L’indice des prix à la consommation a ainsi enregistré un net repli, largement favorisé par la dynamique du secteur des transports. Pilier essentiel de l’économie, celui-ci a évolué en zone de déflation pendant plusieurs mois, agissant comme un ancrage puissant contre les pressions inflationnistes. En réduisant les coûts logistiques et de distribution, la baisse des tarifs de transport a contribué à modérer les prix des biens de consommation courante, offrant à la Banque du Ghana une marge de manœuvre inédite pour soutenir la croissance nationale.

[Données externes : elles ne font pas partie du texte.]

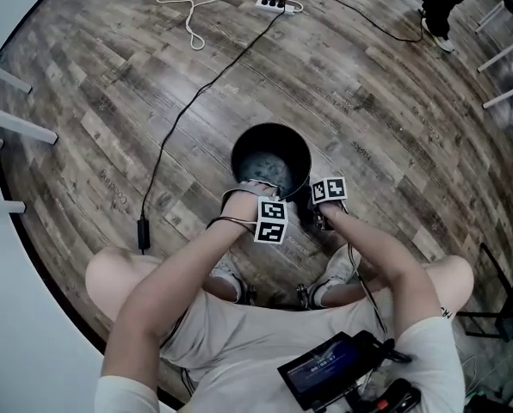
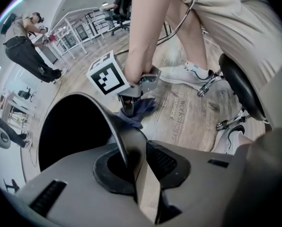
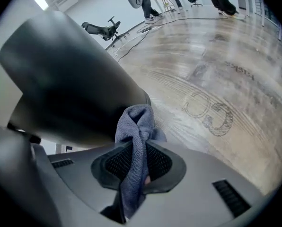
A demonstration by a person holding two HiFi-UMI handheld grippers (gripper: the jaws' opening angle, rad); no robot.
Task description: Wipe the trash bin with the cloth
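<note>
A black round trash bin (image 1: 271, 157) stands open on the wooden floor just ahead of my feet. My left gripper (image 1: 256, 188) is shut on the bin's near rim (image 2: 113, 126); in the left gripper view the jaws (image 2: 131, 162) clamp the thin wall, one inside and one outside. My right gripper (image 1: 317, 212) is low at the bin's near right side, shut on a grey-blue cloth (image 3: 137, 126). The cloth bunches out of the jaws (image 3: 138, 162) and touches the bin's outer wall (image 3: 70, 79). The left gripper view also shows the right gripper (image 2: 131, 98) with the cloth (image 2: 140, 110) against the bin.
A black cable runs across the floor to a white power strip (image 1: 276, 4). My shoes (image 1: 229, 275) and a stool's wheeled base (image 2: 212, 84) are close behind the bin. White table legs (image 1: 508, 50) stand far right; people (image 2: 27, 46) stand further off.
</note>
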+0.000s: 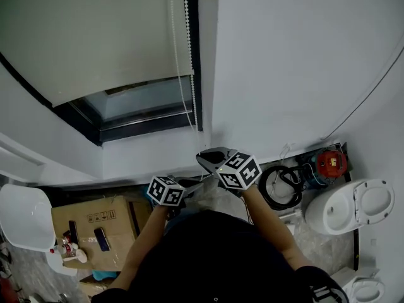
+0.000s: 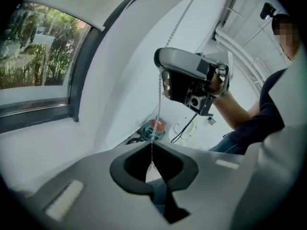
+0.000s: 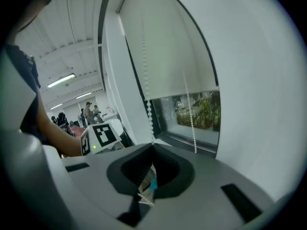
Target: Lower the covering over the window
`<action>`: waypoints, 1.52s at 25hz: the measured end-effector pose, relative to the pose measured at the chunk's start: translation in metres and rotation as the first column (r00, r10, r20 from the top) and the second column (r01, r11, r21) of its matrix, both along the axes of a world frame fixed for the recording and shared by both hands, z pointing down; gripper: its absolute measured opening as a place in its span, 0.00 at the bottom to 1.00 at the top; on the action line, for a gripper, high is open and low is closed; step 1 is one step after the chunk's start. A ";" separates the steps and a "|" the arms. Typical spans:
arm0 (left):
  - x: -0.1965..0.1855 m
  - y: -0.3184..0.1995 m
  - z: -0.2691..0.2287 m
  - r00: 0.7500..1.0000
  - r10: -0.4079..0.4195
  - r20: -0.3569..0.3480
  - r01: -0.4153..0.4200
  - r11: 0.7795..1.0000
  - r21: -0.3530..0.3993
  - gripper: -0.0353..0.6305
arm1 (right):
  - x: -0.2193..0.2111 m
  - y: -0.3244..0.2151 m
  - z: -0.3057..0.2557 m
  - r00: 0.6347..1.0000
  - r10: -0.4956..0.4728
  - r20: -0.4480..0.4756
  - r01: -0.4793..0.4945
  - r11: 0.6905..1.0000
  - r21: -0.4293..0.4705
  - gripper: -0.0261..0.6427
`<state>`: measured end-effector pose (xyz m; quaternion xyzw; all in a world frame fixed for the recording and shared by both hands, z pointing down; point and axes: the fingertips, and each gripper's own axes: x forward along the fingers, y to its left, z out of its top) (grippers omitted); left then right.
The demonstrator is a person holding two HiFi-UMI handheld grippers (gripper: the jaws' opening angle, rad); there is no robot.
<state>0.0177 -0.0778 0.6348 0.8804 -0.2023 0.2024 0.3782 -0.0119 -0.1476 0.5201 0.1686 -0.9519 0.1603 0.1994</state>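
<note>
A pale roller blind (image 1: 95, 36) covers the upper part of the window, and bare glass (image 1: 139, 103) shows below its bottom edge. A white bead chain (image 1: 187, 55) hangs along the window's right side. My left gripper (image 1: 188, 184) is low, shut on the chain (image 2: 159, 99), which runs down into its jaws (image 2: 152, 147). My right gripper (image 1: 203, 158) sits just above it and is shut on one strand (image 3: 146, 90) at its jaws (image 3: 153, 145). The other strand (image 3: 190, 119) hangs free before the glass (image 3: 199, 109).
White wall fills the right. On the floor below stand a toilet (image 1: 350, 204), a red tool (image 1: 331, 163) with coiled black cable (image 1: 281, 185), a cardboard box (image 1: 95, 223) and a white basin (image 1: 22, 216). People stand far off in the right gripper view.
</note>
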 end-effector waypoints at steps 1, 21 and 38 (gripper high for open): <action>0.000 0.000 -0.001 1.000 -0.002 -0.002 0.002 1.000 0.004 0.08 | 0.002 0.000 -0.001 1.000 0.005 0.010 -0.005 1.000 -0.005 0.06; 0.014 0.000 -0.006 1.000 0.012 -0.015 -0.012 1.000 0.021 0.08 | 0.022 0.025 0.104 0.964 -0.044 -0.261 0.005 0.989 -0.148 0.06; 0.004 -0.002 -0.007 0.999 -0.045 -0.031 0.046 0.998 0.052 0.08 | 0.035 0.031 0.133 0.966 -0.005 -0.257 -0.047 0.980 -0.193 0.06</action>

Malgré ces indicateurs domestiques au vert, le CPM doit composer avec un environnement extérieur de plus en plus volatil. Le Dr Asiama a souligné que la récente flambée des prix mondiaux du pétrole constitue désormais le principal risque exogène pour la trajectoire désinflationniste du Ghana. L’énergie étant un intrant majeur, toute hausse prolongée des cours du brut menace de se répercuter mécaniquement sur les coûts de production et de transport, au risque d’inverser la tendance baissière observée depuis douze mois et d’éroder le pouvoir d’achat des ménages.
L’enjeu de cette session réside donc dans la recherche d’un équilibre entre le maintien d’une politique de soutien à l’économie et la nécessité de prévenir une résurgence de l’inflation importée. La Banque du Ghana se trouve à la croisée des chemins : si les gains de désinflation sont réels et solides, la dégradation des perspectives énergétiques mondiales impose une vigilance accrue. Le Comité devra déterminer si les outils monétaires actuels sont suffisants pour absorber un éventuel choc pétrolier sans compromettre la stabilité des prix, qui constitue aujourd’hui l’un des principaux atouts du pays.